→ How to complete this task:
Copy the listing below in full, exactly as given.

→ Dataset excerpt:
((

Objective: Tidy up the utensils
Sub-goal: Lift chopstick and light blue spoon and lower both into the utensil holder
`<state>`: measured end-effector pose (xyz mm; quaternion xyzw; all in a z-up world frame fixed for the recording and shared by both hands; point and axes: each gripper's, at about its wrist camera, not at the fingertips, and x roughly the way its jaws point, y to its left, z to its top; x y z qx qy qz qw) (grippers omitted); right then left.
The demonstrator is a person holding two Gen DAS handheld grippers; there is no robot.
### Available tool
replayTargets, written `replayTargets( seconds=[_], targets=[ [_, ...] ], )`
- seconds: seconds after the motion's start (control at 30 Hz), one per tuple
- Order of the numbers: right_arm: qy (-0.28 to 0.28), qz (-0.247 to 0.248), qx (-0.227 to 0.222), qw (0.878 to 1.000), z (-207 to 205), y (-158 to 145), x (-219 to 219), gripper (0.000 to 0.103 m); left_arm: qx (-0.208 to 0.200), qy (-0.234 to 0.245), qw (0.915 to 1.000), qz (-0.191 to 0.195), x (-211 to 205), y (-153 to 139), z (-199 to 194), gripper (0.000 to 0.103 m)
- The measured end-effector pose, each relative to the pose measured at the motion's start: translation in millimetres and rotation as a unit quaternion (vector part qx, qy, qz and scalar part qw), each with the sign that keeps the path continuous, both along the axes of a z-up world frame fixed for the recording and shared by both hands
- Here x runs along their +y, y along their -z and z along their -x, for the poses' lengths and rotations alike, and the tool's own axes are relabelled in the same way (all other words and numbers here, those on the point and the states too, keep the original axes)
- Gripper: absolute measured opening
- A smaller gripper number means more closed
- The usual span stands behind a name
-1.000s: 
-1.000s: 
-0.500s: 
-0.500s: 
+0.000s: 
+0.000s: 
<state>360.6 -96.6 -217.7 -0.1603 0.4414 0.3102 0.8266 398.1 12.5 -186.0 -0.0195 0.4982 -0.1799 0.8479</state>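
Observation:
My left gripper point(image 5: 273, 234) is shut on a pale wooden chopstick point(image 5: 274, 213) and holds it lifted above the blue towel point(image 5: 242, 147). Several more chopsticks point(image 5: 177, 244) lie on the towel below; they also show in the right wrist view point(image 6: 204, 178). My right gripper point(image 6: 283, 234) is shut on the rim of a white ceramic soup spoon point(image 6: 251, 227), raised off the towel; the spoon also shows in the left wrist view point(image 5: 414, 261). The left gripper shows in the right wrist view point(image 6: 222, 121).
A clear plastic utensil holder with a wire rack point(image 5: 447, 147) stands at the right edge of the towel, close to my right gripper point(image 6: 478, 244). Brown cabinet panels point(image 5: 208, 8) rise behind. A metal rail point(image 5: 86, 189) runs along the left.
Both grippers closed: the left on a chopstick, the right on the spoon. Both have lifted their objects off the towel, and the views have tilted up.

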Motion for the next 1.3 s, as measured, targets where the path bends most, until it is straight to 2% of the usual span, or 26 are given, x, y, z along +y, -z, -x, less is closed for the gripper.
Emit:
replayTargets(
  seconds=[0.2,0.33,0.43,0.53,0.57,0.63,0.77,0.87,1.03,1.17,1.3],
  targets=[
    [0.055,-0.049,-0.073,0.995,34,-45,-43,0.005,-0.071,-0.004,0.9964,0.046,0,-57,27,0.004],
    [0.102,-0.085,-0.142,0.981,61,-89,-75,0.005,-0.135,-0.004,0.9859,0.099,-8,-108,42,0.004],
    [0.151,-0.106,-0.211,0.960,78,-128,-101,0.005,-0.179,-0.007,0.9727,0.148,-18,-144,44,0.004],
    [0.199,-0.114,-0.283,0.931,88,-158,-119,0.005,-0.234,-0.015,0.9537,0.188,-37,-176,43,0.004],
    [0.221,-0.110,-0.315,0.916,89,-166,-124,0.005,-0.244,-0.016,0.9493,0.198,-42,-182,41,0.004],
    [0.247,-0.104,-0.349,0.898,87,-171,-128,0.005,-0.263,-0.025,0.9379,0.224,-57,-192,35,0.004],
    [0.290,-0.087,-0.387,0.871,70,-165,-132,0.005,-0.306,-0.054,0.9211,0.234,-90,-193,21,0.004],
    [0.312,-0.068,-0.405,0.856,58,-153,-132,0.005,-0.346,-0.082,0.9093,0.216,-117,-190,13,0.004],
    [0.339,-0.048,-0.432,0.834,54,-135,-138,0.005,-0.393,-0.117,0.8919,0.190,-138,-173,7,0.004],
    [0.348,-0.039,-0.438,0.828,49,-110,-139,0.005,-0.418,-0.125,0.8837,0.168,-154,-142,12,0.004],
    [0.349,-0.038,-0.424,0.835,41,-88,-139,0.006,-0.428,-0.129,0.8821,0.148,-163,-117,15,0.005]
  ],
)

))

→ Exercise output:
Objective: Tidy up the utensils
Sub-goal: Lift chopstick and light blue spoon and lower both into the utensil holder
`<state>`: measured end-effector pose (xyz mm; quaternion xyzw; all in a z-up world frame fixed for the recording and shared by both hands; point and axes: each gripper's, at about its wrist camera, not at the fingertips, and x roughly the way its jaws point, y to its left, z to its top; x y z qx qy qz qw) (grippers omitted); right then left.
The demonstrator is a person holding two Gen DAS handheld grippers; there is no robot.
### Available tool
replayTargets, written `replayTargets( seconds=[_], targets=[ [_, ...] ], )`
- seconds: seconds after the motion's start (control at 30 Hz), one per tuple
- Order of the numbers: right_arm: qy (-0.28 to 0.28), qz (-0.247 to 0.248), qx (-0.227 to 0.222), qw (0.878 to 1.000), z (-207 to 205), y (-158 to 145), x (-219 to 219), gripper (0.000 to 0.103 m); left_arm: qx (-0.208 to 0.200), qy (-0.234 to 0.245), qw (0.915 to 1.000), qz (-0.191 to 0.195), x (-211 to 205), y (-153 to 139), z (-199 to 194), gripper (0.000 to 0.103 m)
- The measured end-effector pose, each relative to the pose measured at the motion's start: translation in millimetres and rotation as a unit quaternion (vector part qx, qy, qz and scalar part qw), each with the sign that keeps the path continuous, both along the axes of a z-up world frame fixed for the recording and shared by both hands
- Here x runs along their +y, y along their -z and z along their -x, for the poses' lengths and rotations alike, and the tool's own axes are relabelled in the same way (all other words and numbers here, those on the point and the states too, keep the original axes)
- Gripper: absolute measured opening
- A smaller gripper number means more closed
- The usual span stands behind a name
-1.000s: 
-1.000s: 
-0.500s: 
-0.500s: 
+0.000s: 
+0.000s: 
<state>360.6 -96.6 -217.7 -0.1603 0.4414 0.3102 0.8266 398.1 12.5 -186.0 -0.0195 0.4982 -0.1799 0.8479</state>
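Observation:
My left gripper point(image 5: 273, 234) is shut on a pale wooden chopstick point(image 5: 274, 213) and holds it lifted above the blue towel point(image 5: 242, 147). Several more chopsticks point(image 5: 177, 244) lie on the towel below; they also show in the right wrist view point(image 6: 204, 178). My right gripper point(image 6: 283, 234) is shut on the rim of a white ceramic soup spoon point(image 6: 251, 227), raised off the towel; the spoon also shows in the left wrist view point(image 5: 414, 261). The left gripper shows in the right wrist view point(image 6: 222, 121).
A clear plastic utensil holder with a wire rack point(image 5: 447, 147) stands at the right edge of the towel, close to my right gripper point(image 6: 478, 244). Brown cabinet panels point(image 5: 208, 8) rise behind. A metal rail point(image 5: 86, 189) runs along the left.
Both grippers closed: the left on a chopstick, the right on the spoon. Both have lifted their objects off the towel, and the views have tilted up.
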
Motion for the next 1.3 s, as measured, targets where the path bends most, until it is straight to 2% of the usual span, or 26 are given, x, y, z along +y, -z, -x, less is closed for the gripper.
Emit:
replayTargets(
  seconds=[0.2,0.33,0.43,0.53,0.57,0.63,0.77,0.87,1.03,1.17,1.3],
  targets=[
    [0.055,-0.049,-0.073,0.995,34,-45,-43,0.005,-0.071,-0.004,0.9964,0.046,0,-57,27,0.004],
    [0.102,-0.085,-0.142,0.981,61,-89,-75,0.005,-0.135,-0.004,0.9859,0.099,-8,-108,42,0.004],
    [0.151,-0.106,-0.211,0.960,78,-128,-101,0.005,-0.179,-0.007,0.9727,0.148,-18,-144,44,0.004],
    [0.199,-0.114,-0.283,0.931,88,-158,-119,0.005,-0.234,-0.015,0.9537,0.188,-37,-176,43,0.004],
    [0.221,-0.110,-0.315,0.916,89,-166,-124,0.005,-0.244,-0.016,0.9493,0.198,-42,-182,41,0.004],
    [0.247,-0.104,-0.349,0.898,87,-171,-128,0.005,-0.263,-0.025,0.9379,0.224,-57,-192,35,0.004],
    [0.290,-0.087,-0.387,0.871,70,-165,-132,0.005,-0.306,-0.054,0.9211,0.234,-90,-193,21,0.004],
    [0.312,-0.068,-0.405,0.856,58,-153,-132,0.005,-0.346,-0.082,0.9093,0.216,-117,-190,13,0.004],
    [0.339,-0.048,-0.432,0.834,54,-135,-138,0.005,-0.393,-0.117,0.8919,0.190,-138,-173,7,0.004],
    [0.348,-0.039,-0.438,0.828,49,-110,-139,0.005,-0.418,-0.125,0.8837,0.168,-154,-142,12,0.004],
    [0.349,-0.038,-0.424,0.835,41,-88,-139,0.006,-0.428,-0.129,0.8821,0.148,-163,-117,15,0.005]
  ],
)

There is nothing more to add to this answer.